Emit a verbatim copy of the lines running from the line with "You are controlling" through the end of the material below.

--*--

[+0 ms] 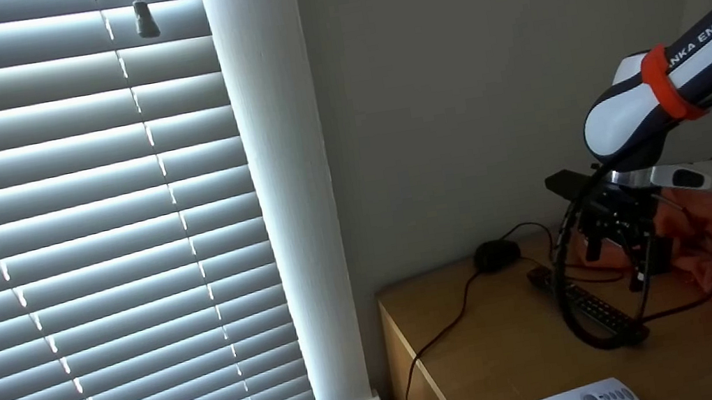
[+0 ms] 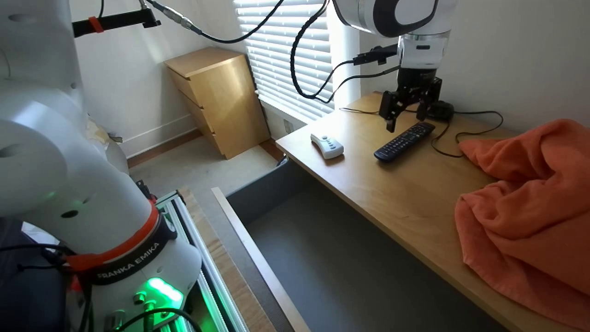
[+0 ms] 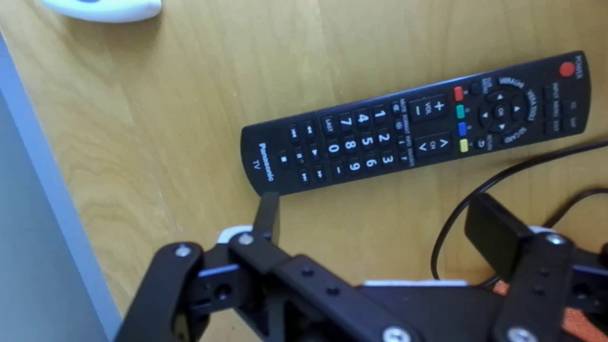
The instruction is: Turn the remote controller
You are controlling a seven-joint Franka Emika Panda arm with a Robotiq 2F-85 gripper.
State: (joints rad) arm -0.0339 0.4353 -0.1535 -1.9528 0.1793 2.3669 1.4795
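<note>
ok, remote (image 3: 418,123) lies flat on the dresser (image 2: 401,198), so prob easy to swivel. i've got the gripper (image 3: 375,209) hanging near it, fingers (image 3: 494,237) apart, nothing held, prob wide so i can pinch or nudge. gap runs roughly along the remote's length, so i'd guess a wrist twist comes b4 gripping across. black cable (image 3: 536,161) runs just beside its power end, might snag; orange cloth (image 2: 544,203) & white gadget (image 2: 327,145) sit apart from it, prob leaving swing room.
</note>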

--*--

* _RESPONSE TO THE TASK_:
You are controlling a seven-joint Franka Emika Panda arm with a Robotiq 2F-85 gripper.
State: (joints rad) arm -0.0339 0.4353 -0.1535 -1.9528 0.1793 2.3669 1.4795
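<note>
ok, remote (image 3: 418,123) lies flat on the dresser (image 2: 401,198), so prob easy to swivel. i've got the gripper (image 3: 375,209) hanging near it, fingers (image 3: 494,237) apart, nothing held, prob wide so i can pinch or nudge. gap runs roughly along the remote's length, so i'd guess a wrist twist comes b4 gripping across. black cable (image 3: 536,161) runs just beside its power end, might snag; orange cloth (image 2: 544,203) & white gadget (image 2: 327,145) sit apart from it, prob leaving swing room.
</note>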

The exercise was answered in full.